Variability and uncertainty in a system make it more difficult to plan or to make decisions without suitable tools. We cannot eliminate uncertainty but it is usually possible to describe, quantify and deal with variability and uncertainty using the theory of probability. This course develops both the mathematical theory and some of the applications of probability. The applications of this methodology are far-reaching, from finance to the life-sciences, from the analysis of computer algorithms to simulation of queues and networks or the spread of epidemics. Of course we do not have the time in this course to develop these applications in detail, but some of the end-of-chapter problems will give a hint of the extraordinary range of application of the mathematical theory of probability and statistics.

It seems logical to begin by defining probability. People have attempted to do this by giving definitions that reflect the uncertainty whether some specified outcome or "event" will occur in a given setting. The setting is often termed an "experiment" or "process" for the sake of discussion. We often consider simple "toy" examples: it is uncertain whether the number 2 will turn up when a 6-sided die is rolled. It is similarly uncertain whether the Canadian dollar will be higher tomorrow, relative to the U.S. dollar, than it is today. So one step in defining probability requires envisioning a random experiment with a number of possible outcomes. We refer to the set of all possible distinct outcomes to a random experiment as the sample space (usually denoted by S). Groups or sets of outcomes of possible interest, subsets of the sample space, we will call events. Then we might define probability in three different ways:

1.The classical definition: The probability of some event is

((number of ways the event can occur )/(number of outcomes in S)),

provided all points in the sample space S are equally likely. For example, when a die is rolled the probability of getting a 2 is (1/6) because one of the six faces is a 2.

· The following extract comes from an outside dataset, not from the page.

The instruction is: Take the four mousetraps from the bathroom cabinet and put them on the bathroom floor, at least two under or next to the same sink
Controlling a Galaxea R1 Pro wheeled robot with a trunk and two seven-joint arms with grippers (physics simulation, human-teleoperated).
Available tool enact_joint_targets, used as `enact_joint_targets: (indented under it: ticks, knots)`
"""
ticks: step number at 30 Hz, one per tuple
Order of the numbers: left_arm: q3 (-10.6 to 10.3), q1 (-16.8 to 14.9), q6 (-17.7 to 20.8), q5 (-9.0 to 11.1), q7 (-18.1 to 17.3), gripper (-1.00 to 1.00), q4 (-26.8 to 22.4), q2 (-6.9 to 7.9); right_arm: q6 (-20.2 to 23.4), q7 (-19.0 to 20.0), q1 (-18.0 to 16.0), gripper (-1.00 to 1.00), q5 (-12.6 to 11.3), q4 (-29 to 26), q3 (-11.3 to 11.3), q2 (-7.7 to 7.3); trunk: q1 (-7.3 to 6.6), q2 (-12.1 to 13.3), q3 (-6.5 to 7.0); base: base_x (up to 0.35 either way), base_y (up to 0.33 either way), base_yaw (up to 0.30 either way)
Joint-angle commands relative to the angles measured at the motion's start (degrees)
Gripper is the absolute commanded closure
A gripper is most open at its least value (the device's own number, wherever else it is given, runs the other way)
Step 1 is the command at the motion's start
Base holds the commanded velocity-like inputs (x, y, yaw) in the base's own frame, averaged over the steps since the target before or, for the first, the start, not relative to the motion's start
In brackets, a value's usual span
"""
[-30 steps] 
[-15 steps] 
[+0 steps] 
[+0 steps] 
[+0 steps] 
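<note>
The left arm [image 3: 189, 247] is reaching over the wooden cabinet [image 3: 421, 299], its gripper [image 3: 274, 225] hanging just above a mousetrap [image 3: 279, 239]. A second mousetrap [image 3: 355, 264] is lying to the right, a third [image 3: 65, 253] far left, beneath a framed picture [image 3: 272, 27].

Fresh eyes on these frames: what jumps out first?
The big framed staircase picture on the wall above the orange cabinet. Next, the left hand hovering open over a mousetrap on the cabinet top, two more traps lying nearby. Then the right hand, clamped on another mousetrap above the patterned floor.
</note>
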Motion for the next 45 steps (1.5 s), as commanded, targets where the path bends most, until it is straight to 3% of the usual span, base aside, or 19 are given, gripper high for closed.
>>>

2.The relative frequency definition: The probability of an event is the (limiting) proportion (or fraction) of times the event occurs in a very long series of repetitions of an experiment or process. For example, this definition could be used to argue that the probability of getting a 2 from a rolled die is (1/6).

3.The subjective probability definition: The probability of an event is a measure of how sure the person making the statement is that the event will happen. For example, after considering all available data, a weather forecaster might say that the probability of rain today is 30% or 0.3.

Unfortunately, all three of these definitions have serious limitations.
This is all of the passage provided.